In order to understand how customized precision degrades DNN accuracy among numeric representations, we examine the impact of various reduced precision computations on a neuron. Figure 9 presents the serialized accumulation of neuron inputs in the third convolution layer of AlexNet. The x-axis represents the number of inputs that have been accumulated, while the y-axis represents the current value of the running sum. The black line represents the original DNN computation, a baseline for customized precision settings to match. We find two causes of error between the customized precision fixed-point and floating-point representations, saturation and excessive rounding.

In the fixed-point case (green line, representing 16 bits with the radix point in the center), the central cause of error is from saturation at the extreme values. The running sum exceeds 255, the maximum representable value in this representation, after 60 inputs are accumulated, as seen in the figure. After reaching saturation, the positive values are discarded and the final output is unpredictable. Although floating-point representations do not saturate as easily, the floating-point configuration with 10 mantissa bits and 4 exponent bits (orange line) saturates after accumulating 1128 inputs. Again, the lost information from saturation causes an unpredictable final output.

For the next case, the floating-point configuration with 2 bits and 14 bits for the mantissa and exponent (blue line), respectively, we find that the lack of precision for large values causes excessive rounding errors. As shown in the figure, after accumulating 120 inputs, this configuration’s running sum exceeds 256, which limits the minimum adjustment in magnitude to 64 (the exponent normalizes the mantissa to 256, so the two mantissa bits represent 128 and 64). Finally, one of the customized precision types that has high performance and accuracy for AlexNet, 8 mantissa bits and 6 exponent bits (red line), is shown as well. This configuration almost perfectly matches the IEEE 754 floating-point configuration, as expected based on the final output accuracy.

The other main cause of accuracy loss is from values that are too small to be encoded as a non-zero value in the chosen customized precision configuration.
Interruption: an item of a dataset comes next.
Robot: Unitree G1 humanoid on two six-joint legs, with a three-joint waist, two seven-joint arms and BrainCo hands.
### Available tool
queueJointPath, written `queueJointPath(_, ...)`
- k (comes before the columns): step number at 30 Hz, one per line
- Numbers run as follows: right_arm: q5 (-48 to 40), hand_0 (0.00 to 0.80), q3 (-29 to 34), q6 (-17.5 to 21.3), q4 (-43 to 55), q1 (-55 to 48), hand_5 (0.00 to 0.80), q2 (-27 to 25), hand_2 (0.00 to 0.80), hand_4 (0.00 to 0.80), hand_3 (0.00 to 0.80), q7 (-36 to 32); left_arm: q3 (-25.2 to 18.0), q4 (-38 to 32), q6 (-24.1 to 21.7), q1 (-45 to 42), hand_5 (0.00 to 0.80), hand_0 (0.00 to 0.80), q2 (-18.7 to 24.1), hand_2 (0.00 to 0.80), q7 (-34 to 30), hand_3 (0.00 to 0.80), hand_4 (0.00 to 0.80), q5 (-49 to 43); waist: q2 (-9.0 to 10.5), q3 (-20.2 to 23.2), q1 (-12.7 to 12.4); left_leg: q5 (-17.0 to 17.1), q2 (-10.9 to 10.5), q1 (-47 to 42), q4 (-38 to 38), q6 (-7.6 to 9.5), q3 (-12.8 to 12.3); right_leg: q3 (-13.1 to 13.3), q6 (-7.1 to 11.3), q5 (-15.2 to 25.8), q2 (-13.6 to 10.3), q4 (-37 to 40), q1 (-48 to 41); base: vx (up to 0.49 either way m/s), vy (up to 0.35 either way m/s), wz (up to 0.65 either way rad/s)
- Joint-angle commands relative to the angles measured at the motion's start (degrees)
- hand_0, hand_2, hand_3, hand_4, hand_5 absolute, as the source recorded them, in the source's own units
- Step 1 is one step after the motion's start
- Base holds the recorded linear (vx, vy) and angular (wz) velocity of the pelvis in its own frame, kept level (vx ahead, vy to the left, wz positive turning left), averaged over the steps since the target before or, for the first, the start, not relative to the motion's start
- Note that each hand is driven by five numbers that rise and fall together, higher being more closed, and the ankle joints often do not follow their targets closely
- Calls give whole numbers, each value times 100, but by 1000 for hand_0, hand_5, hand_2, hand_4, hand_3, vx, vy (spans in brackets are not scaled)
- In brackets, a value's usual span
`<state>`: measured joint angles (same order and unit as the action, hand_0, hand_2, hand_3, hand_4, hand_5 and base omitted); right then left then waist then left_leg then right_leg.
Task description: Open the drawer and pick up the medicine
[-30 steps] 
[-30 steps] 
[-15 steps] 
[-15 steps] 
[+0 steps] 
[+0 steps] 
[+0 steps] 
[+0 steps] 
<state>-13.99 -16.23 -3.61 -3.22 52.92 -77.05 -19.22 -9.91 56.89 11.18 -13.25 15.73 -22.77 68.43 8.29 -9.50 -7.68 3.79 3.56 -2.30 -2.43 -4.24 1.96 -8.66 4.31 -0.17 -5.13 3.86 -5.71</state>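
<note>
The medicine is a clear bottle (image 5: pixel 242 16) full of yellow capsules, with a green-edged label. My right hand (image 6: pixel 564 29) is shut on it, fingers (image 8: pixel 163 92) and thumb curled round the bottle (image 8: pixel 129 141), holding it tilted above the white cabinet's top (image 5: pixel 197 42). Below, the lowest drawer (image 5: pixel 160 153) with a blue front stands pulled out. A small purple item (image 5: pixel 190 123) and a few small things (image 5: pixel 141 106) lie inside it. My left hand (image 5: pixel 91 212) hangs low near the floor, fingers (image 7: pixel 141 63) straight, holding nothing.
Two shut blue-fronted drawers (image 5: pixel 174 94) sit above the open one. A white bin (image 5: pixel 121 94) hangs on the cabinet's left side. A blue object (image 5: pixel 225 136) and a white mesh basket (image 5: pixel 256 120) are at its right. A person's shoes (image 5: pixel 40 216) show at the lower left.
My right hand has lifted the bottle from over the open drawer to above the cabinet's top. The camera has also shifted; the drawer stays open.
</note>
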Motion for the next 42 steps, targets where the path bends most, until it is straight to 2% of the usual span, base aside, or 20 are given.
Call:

These values, although not critical during addition, cause significant problems when multiplied with a large value, since the output should be encoded as a non-zero value in the specific precision setting. We found that the weighted input is minimally impacted, until the precision is reduced low enough for the weight to become zero.

While it may be intuitive based on these results to apply different customized precision settings to various stages of the neural network in order to mitigate the sudden loss in accuracy, the realizable gains of multi-precision configurations present significant challenges. The variability between units will cause certain units to be unused during specific layers of the neural network causing gains to diminish (e.g., 11-bit units are idle when 16-bit units are required for a particular layer). Also, the application specific hardware design is already an extensive process and multiple customized precision configurations increases the difficulty of the hardware design and verification process.

Figure 10: The speedup achieved by selecting the customized precision using an exhaustive search (i.e. the ideal design) and prediction using the accuracy model with accuracy evaluated for some number of configurations (model + X samples). The floating-point (FL) and fixed-point (FI) results are shown in the top and bottom rows, respectively. The model with two evaluated designs produces the same configurations, but requires <0.6% of the search time.

4.4 Customized Precision Search

Now we evaluate our proposed customized precision search method. The goal of this method is to significantly reduce the required time to navigate the customized precision design space and still provide an optimal design choice in terms of speedup, limited by an accuracy constraint.

Correlation model. First, we present the linear correlation-accuracy model in Figure 9, which shows the relationship between the normalized accuracy of each setting in the design space and the correlation between its last layer activations compared to those of the original NN. This model, although built using all of the customized precision configurations from AlexNet, CIFARNET, and LeNet-5 neural networks, produces a good fit with a correlation of 0.96. It is important that the model matches across networks and precision design choices (e.g., floating point versus fixed point), since creating this model for each DNN, individually, requires as much time as exhaustive search.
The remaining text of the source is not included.